*WHAT NEEDS TO BE DONE*.
Retype all of the entries that appear below, keeping them exactly as they are.

[Stored dataset items]
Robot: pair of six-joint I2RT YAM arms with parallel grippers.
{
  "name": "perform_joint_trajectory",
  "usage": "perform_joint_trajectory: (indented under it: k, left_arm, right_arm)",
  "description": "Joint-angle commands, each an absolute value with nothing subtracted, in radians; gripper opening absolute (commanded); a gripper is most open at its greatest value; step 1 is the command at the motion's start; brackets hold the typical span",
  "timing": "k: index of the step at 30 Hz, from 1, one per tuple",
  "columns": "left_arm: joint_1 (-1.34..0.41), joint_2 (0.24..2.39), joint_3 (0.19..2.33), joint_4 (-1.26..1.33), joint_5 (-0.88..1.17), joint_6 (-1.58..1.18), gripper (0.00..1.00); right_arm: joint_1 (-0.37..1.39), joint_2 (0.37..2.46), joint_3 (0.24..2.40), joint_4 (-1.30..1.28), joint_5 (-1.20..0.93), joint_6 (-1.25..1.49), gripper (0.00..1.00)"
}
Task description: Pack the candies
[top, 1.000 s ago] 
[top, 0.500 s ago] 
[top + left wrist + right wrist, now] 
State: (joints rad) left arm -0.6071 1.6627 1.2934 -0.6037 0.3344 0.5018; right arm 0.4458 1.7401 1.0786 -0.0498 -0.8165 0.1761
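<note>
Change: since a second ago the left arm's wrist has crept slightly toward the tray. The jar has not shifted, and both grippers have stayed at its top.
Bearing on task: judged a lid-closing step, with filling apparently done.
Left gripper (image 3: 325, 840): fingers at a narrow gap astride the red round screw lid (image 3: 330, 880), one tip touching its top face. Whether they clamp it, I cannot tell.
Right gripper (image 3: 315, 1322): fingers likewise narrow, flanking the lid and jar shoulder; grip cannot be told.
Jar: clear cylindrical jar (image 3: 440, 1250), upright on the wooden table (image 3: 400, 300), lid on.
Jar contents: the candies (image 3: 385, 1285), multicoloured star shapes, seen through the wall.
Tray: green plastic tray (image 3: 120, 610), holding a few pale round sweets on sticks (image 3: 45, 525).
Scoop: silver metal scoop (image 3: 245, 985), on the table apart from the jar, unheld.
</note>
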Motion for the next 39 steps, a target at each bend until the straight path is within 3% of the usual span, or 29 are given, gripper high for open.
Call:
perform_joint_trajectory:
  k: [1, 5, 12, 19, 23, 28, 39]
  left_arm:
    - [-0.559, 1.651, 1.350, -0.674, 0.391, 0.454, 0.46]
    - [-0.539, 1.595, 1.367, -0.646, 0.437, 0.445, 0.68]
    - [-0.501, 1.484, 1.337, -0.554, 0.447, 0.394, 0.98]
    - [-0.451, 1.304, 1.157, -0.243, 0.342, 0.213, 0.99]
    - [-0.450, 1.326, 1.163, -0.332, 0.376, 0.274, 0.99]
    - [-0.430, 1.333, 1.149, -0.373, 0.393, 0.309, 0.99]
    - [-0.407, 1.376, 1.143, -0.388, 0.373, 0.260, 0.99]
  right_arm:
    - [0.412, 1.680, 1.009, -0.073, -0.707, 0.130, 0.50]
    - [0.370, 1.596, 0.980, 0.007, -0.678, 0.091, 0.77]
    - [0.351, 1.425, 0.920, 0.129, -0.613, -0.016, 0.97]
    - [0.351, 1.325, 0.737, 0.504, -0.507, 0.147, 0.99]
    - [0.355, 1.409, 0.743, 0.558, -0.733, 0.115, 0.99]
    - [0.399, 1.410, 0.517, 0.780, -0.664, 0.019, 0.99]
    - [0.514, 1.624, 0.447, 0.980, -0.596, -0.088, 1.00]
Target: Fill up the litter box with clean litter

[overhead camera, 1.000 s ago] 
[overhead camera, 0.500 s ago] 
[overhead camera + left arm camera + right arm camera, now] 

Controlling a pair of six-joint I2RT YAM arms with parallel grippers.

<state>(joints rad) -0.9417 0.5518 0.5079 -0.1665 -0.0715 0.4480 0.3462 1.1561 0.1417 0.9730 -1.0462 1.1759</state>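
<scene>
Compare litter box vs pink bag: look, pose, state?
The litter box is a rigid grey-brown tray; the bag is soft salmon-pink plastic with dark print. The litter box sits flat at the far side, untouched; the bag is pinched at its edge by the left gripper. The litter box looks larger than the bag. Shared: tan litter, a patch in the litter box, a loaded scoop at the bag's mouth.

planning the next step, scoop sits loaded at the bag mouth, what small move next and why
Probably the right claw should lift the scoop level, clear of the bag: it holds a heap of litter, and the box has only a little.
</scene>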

*TASK OUTPUT*.
Robot: pair of six-joint I2RT YAM arms with parallel grippers.
{
  "name": "perform_joint_trajectory",
  "usage": "perform_joint_trajectory: (indented under it: k, left_arm, right_arm)",
  "description": "Joint-angle commands, each an absolute value with nothing subtracted, in radians; gripper opening absolute (commanded); a gripper is most open at its greatest value; step 1 is the command at the motion's start; brackets hold the typical span",
  "timing": "k: index of the step at 30 Hz, from 1, one per tuple",
  "columns": "left_arm: joint_1 (-1.34..0.41), joint_2 (0.24..2.39), joint_3 (0.19..2.33), joint_4 (-1.26..1.33), joint_5 (-0.88..1.17), joint_6 (-1.58..1.18), gripper (0.00..1.00); right_arm: joint_1 (-0.37..1.39), joint_2 (0.37..2.46), joint_3 (0.24..2.40), joint_4 (-1.30..1.28), joint_5 (-1.20..0.93), joint_6 (-1.25..1.49), gripper (0.00..1.00)"
}
Task description: Pack the candies
[top, 1.000 s ago] 
[top, 0.500 s ago] 
[top + left wrist + right wrist, now] 
State: (joints rad) left arm -0.6071 1.6627 1.2934 -0.6037 0.3344 0.5018; right arm 0.4458 1.7401 1.0786 -0.0498 -0.8165 0.1761
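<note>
Change: since a second ago the left arm's wrist has crept slightly toward the tray. The jar has not shifted, and both grippers have stayed at its top.
Bearing on task: judged a lid-closing step, with filling apparently done.
Left gripper (image 3: 325, 840): fingers at a narrow gap astride the red round screw lid (image 3: 330, 880), one tip touching its top face. Whether they clamp it, I cannot tell.
Right gripper (image 3: 315, 1322): fingers likewise narrow, flanking the lid and jar shoulder; grip cannot be told.
Jar: clear cylindrical jar (image 3: 440, 1250), upright on the wooden table (image 3: 400, 300), lid on.
Jar contents: the candies (image 3: 385, 1285), multicoloured star shapes, seen through the wall.
Tray: green plastic tray (image 3: 120, 610), holding a few pale round sweets on sticks (image 3: 45, 525).
Scoop: silver metal scoop (image 3: 245, 985), on the table apart from the jar, unheld.
</note>
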Motion for the next 39 steps, a target at each bend until the straight path is within 3% of the usual span, or 29 are given, gripper high for open.
Call:
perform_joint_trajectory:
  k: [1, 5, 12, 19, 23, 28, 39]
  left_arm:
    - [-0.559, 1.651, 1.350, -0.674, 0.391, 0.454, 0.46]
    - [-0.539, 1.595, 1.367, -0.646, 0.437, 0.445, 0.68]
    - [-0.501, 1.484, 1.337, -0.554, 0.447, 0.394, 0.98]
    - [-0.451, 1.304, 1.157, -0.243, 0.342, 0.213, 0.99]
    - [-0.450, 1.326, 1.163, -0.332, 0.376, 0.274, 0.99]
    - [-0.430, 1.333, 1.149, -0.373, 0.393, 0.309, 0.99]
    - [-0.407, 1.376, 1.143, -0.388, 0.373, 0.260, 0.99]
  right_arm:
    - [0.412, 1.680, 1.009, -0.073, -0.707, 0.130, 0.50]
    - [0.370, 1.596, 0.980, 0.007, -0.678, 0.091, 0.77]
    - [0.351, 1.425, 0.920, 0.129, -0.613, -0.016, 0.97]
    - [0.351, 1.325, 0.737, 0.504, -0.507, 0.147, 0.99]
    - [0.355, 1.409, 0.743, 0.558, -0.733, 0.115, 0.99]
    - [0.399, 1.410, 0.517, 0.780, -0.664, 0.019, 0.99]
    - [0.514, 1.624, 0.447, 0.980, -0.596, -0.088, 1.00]
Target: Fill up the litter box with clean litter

[overhead camera, 1.000 s ago] 
[overhead camera, 0.500 s ago] 
[overhead camera + left arm camera + right arm camera, now] 

Controlling a pair of six-joint I2RT YAM arms with parallel grippers.

<state>(joints rad) -0.9417 0.5518 0.5079 -0.1665 -0.0715 0.4480 0.3462 1.1561 0.1417 0.9730 -1.0462 1.1759</state>
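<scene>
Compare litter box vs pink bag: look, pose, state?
The litter box is a rigid grey-brown tray; the bag is soft salmon-pink plastic with dark print. The litter box sits flat at the far side, untouched; the bag is pinched at its edge by the left gripper. The litter box looks larger than the bag. Shared: tan litter, a patch in the litter box, a loaded scoop at the bag's mouth.

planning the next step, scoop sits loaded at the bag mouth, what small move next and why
Probably the right claw should lift the scoop level, clear of the bag: it holds a heap of litter, and the box has only a little.
</scene>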

The output has nothing more to it.